Kayıp Rıhtım Arşiv Forum

Kurgu Edebiyatı => Başka Kurgular => Konuyu başlatan: Fırtınakıran - 01 Aralık 2015, 20:37:46

Başlık: Sivrisinek Şehirde – Erlom Ahvlediani
Gönderen: Fırtınakıran - 01 Aralık 2015, 20:37:46
(http://www.kayiprihtim.org/portal/gorsel/2015/11/sivrisinek-sehirde-ust.jpg)

“Bazen, onların bizim başka yaşamlarımız olduğu duygusuna kapılıyorum, bu küçücük bedene sığınmış. Biz de onlar gibi aciz, korunmasız, iğrenç, sahipsiz, can sıkıcı, gereksiz yaratıklarız. Belki de böcekler, bizim gerçek varlığımızı daha iyi göstermek için varlar.”

Gürcistan coğrafyamızda çok yakından bildiğimiz bir ülke ismi, ama edebiyatına da bir o kadar uzağız. İşte Dedalus Kitap zoru başarıp Gürcüceden Sivrisinek Şehirde’yi, kaliteli bir çeviri ve editörlükle bizlerle buluşturdu. Artık Gürcü edebiyatı da bize çok yakın!

Yazarın yukarıda alıntıladığım sözleri aslında tüm kitabın özeti, ancak bunun nasıl ve neden olduğunu kitabı bitirdiğimizde anlayabiliyoruz. Erlom Ahvlediani’nin bu deneysel, felsefik kurgusu okuduğunuz çoğu esere hiç mi hiç benzemiyor. Çünkü ölmek için katilini arayan bir mavi gözlü sivrisineği her zaman göremezsiniz. Ya da yağmurları, odasına dolan yıldızları, apartmanlar arasındaki göğün bir sokak ötedeki gökten farklı olduğunun düşünen genç bir kızı da öyle. Belki Lia adlı bu kızın fazlasıyla normal ve kız kardeşine anlam veremeyen abisi Gia’yı hem çevrenizde, hem de başka eserlerde görürsünüz. Gia bizim dünyamızın sıkıcı gerçekliğiyle olan bağlantısı. Ama Lia’nın küstüğü Manana’nın gizemi de bize çok yabancı. Daha da önemlisi, bir türlü sabahları yola çıkarken sola dönemeyen, uzun süre sadece bir hayal olarak kalmış, kendi adını kendine söyleyerek hatırlatan ve biri tarafından aranan Cimşer’e de öyle her yerde rastlayamazsınız.

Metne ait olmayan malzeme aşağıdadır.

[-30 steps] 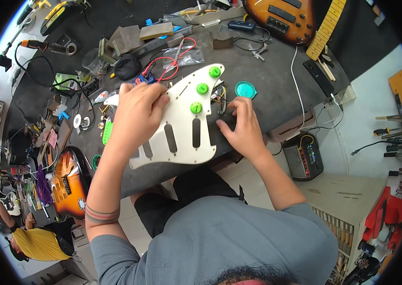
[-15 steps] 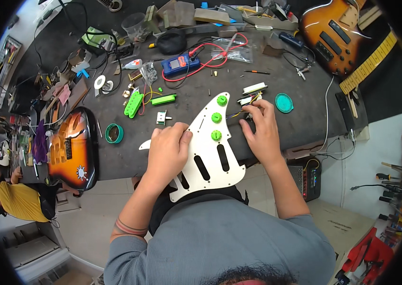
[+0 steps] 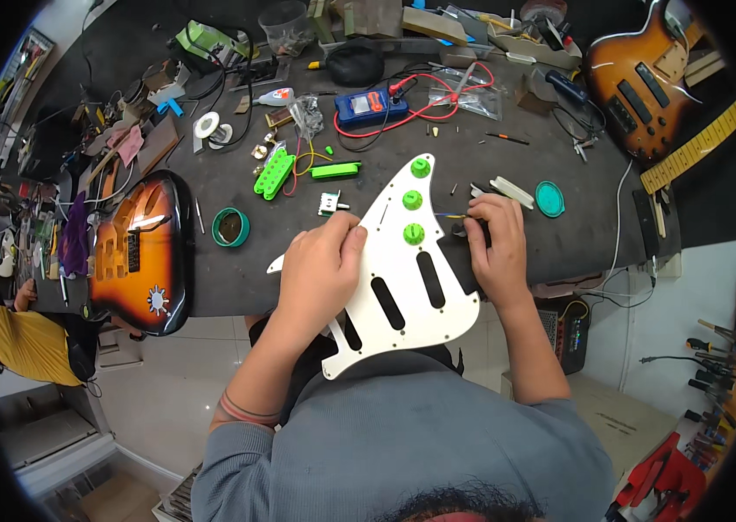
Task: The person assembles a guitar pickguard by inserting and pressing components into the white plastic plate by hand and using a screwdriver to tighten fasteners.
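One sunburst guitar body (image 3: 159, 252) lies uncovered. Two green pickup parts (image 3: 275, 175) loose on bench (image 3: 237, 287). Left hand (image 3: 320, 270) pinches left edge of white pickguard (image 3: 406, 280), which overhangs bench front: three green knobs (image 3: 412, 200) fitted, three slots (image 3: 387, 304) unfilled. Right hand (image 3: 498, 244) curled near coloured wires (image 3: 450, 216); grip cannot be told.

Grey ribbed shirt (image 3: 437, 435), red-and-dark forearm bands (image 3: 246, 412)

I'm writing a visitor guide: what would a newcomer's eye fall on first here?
The white pickguard with three bright green knobs, near the middle, the left hand on its left edge. Next, the sunburst guitar body at left and another sunburst guitar at upper right.
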A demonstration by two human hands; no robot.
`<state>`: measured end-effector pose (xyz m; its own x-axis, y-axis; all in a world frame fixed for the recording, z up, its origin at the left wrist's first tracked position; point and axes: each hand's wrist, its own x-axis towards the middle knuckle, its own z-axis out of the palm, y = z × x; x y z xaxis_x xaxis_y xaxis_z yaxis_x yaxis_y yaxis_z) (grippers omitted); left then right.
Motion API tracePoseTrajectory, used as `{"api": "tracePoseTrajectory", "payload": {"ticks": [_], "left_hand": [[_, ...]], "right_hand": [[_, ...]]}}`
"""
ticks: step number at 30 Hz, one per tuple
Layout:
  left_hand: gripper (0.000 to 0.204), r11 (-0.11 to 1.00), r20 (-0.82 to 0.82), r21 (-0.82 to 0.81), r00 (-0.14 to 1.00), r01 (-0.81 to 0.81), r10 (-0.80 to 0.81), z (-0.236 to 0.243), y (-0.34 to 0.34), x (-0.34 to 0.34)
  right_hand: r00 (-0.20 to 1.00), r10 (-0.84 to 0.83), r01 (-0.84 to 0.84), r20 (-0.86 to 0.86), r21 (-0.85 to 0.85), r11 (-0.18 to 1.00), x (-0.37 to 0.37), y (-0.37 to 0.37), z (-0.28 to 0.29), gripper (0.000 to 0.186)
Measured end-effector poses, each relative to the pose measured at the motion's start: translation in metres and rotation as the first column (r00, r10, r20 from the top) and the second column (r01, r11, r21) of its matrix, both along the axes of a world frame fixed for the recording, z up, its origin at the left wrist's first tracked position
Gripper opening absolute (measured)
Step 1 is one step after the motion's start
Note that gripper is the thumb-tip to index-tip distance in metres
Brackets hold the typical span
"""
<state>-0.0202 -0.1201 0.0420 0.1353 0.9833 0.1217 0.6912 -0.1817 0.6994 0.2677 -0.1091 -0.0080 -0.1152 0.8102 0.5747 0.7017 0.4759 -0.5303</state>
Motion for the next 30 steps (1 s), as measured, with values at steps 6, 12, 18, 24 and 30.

sivrisinek-sehirdeSivrisinek Şehirde’de, mavi gözleriyle kurutulmuş bataklığında diğer sivrisineklerle ölmeyi seçmemiş ve ondan başkasına kendisini öldürme iznini vermediği katilini arayan sivrisineğin sorgulatan kurgusudur. O mavi gözler bazen diğer karakterlere devrolur, sivrisineğin taşıdığı sıtma hastalığı bulaştırılır. Ama bulaşan gerçekten sıtma mıdır? Bir türlü kabullenilemeyen aşk mıdır? İlahi bir güç müdür? Hem sivrisinek, neden yüzyıllarca, döngüsel biçimde aynı katilini aramaktadır?

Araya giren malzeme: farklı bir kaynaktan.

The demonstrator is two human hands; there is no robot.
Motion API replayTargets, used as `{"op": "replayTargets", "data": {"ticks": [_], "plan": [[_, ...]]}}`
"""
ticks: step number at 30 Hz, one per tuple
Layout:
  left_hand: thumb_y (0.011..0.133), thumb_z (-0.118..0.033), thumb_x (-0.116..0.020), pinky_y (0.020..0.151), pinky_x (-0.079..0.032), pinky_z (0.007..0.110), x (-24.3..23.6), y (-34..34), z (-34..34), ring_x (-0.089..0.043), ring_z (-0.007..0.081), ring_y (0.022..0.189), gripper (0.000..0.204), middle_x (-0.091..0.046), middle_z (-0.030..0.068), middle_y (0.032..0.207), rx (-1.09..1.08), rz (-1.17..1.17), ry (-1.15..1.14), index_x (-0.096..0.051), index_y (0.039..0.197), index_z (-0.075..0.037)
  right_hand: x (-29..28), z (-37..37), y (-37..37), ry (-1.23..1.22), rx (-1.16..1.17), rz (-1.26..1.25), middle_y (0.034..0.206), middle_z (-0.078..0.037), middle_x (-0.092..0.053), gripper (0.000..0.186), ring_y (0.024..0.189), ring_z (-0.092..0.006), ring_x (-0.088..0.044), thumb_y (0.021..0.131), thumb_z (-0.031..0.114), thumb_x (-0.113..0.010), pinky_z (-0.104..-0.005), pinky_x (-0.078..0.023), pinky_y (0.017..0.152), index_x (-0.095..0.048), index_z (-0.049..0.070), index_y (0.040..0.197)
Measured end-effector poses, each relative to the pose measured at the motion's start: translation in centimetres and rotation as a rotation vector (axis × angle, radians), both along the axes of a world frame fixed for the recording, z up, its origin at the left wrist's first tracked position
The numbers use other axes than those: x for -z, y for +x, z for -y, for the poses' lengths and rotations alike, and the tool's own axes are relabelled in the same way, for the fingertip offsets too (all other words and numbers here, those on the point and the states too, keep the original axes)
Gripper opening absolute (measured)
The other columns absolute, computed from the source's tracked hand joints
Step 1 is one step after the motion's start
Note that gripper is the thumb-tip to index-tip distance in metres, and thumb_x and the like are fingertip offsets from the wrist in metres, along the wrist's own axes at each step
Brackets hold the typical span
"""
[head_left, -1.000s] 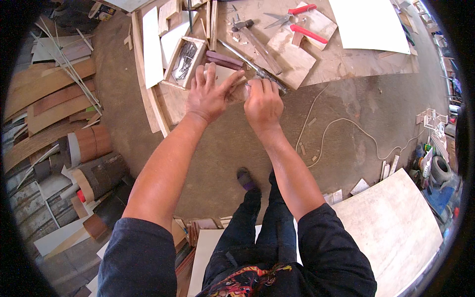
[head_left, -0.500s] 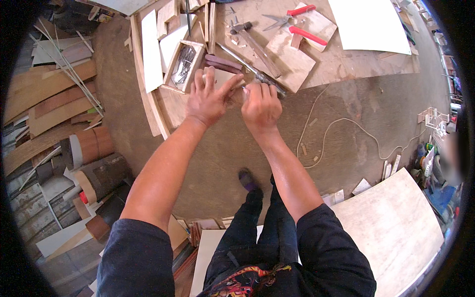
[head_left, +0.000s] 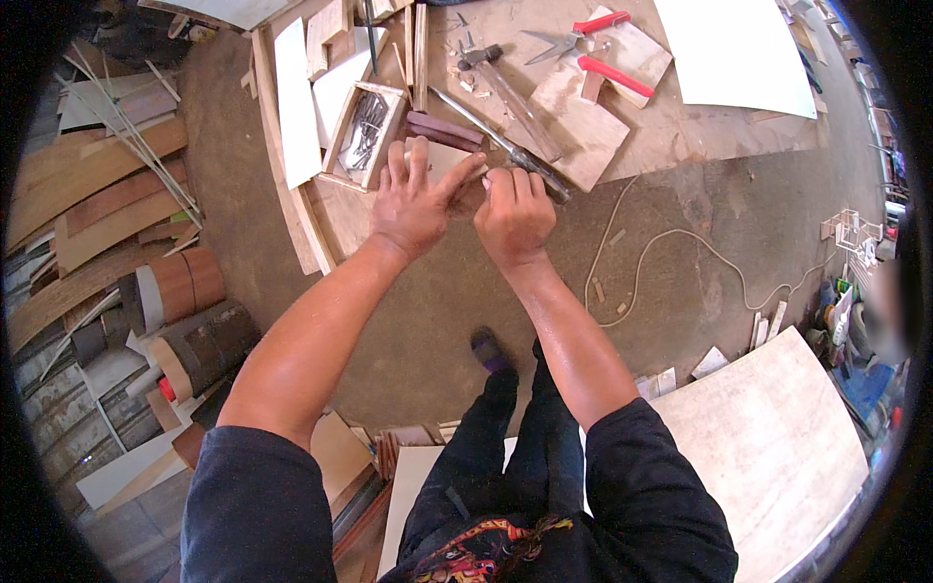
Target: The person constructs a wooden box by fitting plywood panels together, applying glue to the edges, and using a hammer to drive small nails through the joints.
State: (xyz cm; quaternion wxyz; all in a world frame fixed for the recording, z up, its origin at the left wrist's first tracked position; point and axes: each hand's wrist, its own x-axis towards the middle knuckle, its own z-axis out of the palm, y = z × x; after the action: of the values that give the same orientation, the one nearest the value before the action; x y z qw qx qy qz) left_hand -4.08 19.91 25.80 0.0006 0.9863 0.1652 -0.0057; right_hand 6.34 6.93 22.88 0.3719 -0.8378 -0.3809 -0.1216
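My left hand [head_left: 408, 202] rests with fingers spread on a small pale board [head_left: 450, 156] at the bench's front edge. Just right of it, my right hand [head_left: 514, 213] has curled fingers pinching something at the board's edge, too small and hidden to make out. A wooden box [head_left: 394, 117] of loose metal pieces stands left of the board, with purple-brown bars [head_left: 444, 129] behind it. A long metal tool [head_left: 540, 178] lies diagonally just beyond my right hand, beside a hammer [head_left: 525, 121]. Red-handled snips [head_left: 614, 78] lie on wood pieces farther right.
The workbench [head_left: 714, 136] holds white sheets [head_left: 729, 49] and offcuts. Stacked boards [head_left: 117, 185] and rolls [head_left: 180, 291] lie at left. A cable [head_left: 680, 235] snakes over the floor. A large pale panel [head_left: 758, 447] lies at lower right, near piled clutter [head_left: 846, 360].
The view has shifted slightly, so the bench sits a little lower and further right. My right hand has edged slightly left relative to the bench; my left hand keeps its spread pose.
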Motion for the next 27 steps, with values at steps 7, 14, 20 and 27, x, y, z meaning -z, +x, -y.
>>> {"op": "replayTargets", "data": {"ticks": [7,14,20,27], "plan": [[0.095,-0.043,-0.072,0.110,-0.042,0.061,-0.7,0.0,0.2,-0.036,0.0518,0.135,0.067,-0.035,0.0243,0.149,0.017,0.032,-0.017,-0.044,0.156,-0.049,-0.1,0.0,0.3,-0.002,-0.078,-0.039,0.084,-0.014,-0.062,0.012,0.078,-0.0353,-0.063,0.084,0.002,-0.067,-0.0461,-0.053,0.068,-0.065,0.005,0.095],[0.104,-0.045,-0.058,0.112,-0.039,0.059,-0.5,0.0,0.2,-0.031,0.0518,0.143,0.062,-0.034,0.0253,0.158,-0.065,-0.046,-0.052,-0.033,0.159,-0.055,-2.0,0.8,0.6,-0.115,-0.147,-0.174,0.089,-0.015,-0.063,0.017,0.078,-0.0370,-0.064,0.088,0.014,-0.073,-0.0476,-0.054,0.070,-0.066,0.006,0.101],[0.104,-0.050,-0.056,0.118,-0.035,0.061,-0.6,0.1,0.4,-0.033,0.0536,0.145,0.061,-0.036,0.0244,0.159,-0.076,-0.068,0.019,-0.031,0.159,-0.058,-4.9,4.5,3.0,-0.172,-0.041,0.095,0.095,-0.007,-0.060,0.025,0.087,-0.0282,-0.063,0.086,0.027,-0.076,-0.0419,-0.052,0.067,-0.064,0.012,0.102],[0.103,-0.054,-0.057,0.115,-0.043,0.056,0.4,-0.4,-0.4,-0.038,0.0521,0.143,0.061,-0.038,0.0243,0.158,0.061,0.057,0.052,-0.031,0.157,-0.063,-3.8,4.7,5.0,-0.432,-0.036,0.288,0.094,-0.004,-0.060,0.022,0.089,-0.0234,-0.062,0.084,0.025,-0.074,-0.0376,-0.051,0.068,-0.064,0.013,0.100]]}}
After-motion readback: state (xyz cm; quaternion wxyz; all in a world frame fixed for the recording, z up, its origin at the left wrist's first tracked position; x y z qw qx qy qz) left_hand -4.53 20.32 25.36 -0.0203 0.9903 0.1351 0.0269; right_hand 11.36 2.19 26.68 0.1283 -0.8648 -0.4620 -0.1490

Erlom Ahvlediani’nin bu deneysel eseri sizi çok mu çok düşündürecek. Sık sık kitabın yazarı anlatıların arasına kendi düşünceleriyle girecek, bazen filmi başa saracak! Yazar da en önemli karakterlerden biri ve biz onun asıl rolünü yine kitabın sonlarında anlayacağız.

Hepimiz birer gergedanız ve üzerimize konan, bize seslenen, bize ısrarla bir şeyler anlatan mavi gözlü sivrisineklerin farkında bile değiliz. Oysa onlar mevcut. Onlar var. Eğer onlara kulak verirsek, yazarın en tepede dediği şeyi fark etmiş oluruz: gerçek varlığımızı.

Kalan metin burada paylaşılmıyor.